By Prof John Haberson
When civil society advocacy becomes contentious in a constitutional democracy such as Kenya, which came about in large part through the exertions of those advocacy groups, it is time to re-examine the origins, significance, and issues raised by this phenomenon. It comes as no surprise that an authoritarian regime, like Ethiopia’s, would take draconian steps to all but suppress civil society advocacy, as indeed it has. So what, once again is this thing we call civil society, and why is it so important?
The first question concerns the definition of civil society, and the short answer is that emergence of phenomenon preceded its original definition rather than the reverse. At root, civil society has been conceived as an essential societal foundation for the erection of the political order itself by political philosophers, who were themselves deeply committed to the building or rebuilding of their own political orders. Some scholars trace it to the 4th Century B.C. Aristotle recognised that the polity rests on the basis of a secure socioeconomic foundation, from whence derives one contemporary definition that civil society consists of all the organisational space between the family and the state, a definition I have always found to cover almost everything in general and, thus, nothing in particular very well.
In modern times, the leading philosopher of 19th Century Germany’s unification quest, George W.F. Hegel, reduced civil society’s significance to something akin to an economic market society, even as he regarded it as an indispensable foundation for a rebuilt political order. In my judgment, the true modern origins of the idea of civil society lie with the 17th Century English philosophers Thomas Hobbes and John Locke, both deeply concerned with rebuilding the English political order after civil war, and with the 18th Century French philosopher Jean Jacques Rousseau, who is properly regarded as a prophet of the French Revolution. For these philosophers, the state was built on the foundation of civil society, and civil society had interdependent horizontal and vertical dimensions. Horizontally, individuals find terms for coming together to solve profoundly threatening problems, collectively, that they are unable to solve on their own—insecurity for Hobbes, property conflicts for Locke and Rousseau. Vertically, having come together for these reasons, for Locke they consent to the formation of a state they control to secure their lives, liberties, and property.
In a word, civil society for these philosophers was the glue for simultaneously holding the state accountable for these purposes, and for holding individuals and groups in society together so as to make pursuit and maintenance of security of persons and property, and enjoyment of liberty, generally possible.
For undoubtedly very complex reasons never really investigated, as far as I am aware, this idea of civil society, if perhaps not the reality, goes into eclipse for much of the 19th and 20th Centuries. It is resurrected late in the 20th Century as democracy triumphs over and replaces authoritarian regimes in much of Latin America, southern Europe and, especially with the end of the Cold War, in eastern and central Europe. The popular upsurges that led to these replacements acquire among scholars the label “civil society” in action.
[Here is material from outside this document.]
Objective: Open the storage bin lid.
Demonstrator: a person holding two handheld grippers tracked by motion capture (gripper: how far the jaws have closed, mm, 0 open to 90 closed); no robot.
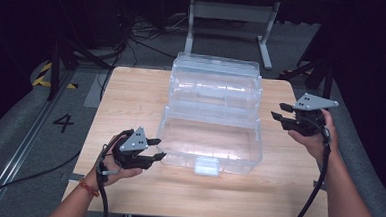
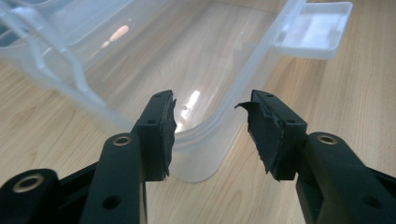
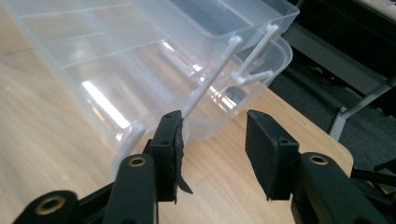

Bilateral foreign assistance organisations first applied this label in sub-Saharan Africa in the mid-1990s, notably in South Africa to domestic organisations opposing apartheid, and in Kenya to organisations campaigning for a new and more democratic constitution.
The problem has been that in its resurrection through the exertions of both academics and policy makers, civil society’s central purpose of advocating and upholding civil liberties and democratic constitutions has been soft-pedalled by aid organisations, and even undermined in some academic discourse. The key idea and purpose of civil society, given its provenance, has, thus, been weakened at the very time that it most needs strengthening and reinforcement to sustain and advance democracy when some sub-Saharan African governments have moved to corral and weaken civil society advocacy.
How has this unfortunate and untimely weakening occurred? In some academic writing, civil society has been conceived retroactively as synonymous with the democratisation of western governments by vibrant middle classes, a uniquely European/North American accomplishment and, therefore, not replicable in very different sub-Saharan African circles. Similarly, some writers have discredited civil society in Africa as the work of small urban professional classes lacking a popular base.
At some level, I think insufficient sharpening of the idea and purpose of civil society as democratic advocacy, both horizontally and vertically, is a significant factor in the evident stalling of democratic momentum across much of sub-Saharan Africa.. Mahmood Mamdani’s important book, Citizen and Subject, published in 1996, complained that deracialisation of sub-Saharan African polities had not been accompanied by lowering colonially imposed ethnic spheres of influence. Fifteen years later, it is apparent that the protective utility for these communities of these boundaries has sharply diminished, but the “horizontal” task of civil society to cultivate commonalities and terms of participation in democratic governance mutually acceptable to these diverse communities remains insufficiently accomplished.
It is increasingly evident that in weak, incompletely democratised sub-Saharan states, the focus of democratisation and state rebuilding has continued to focus disproportionately on the world of elected elites.
It needs to focus far more on ordinary citizens.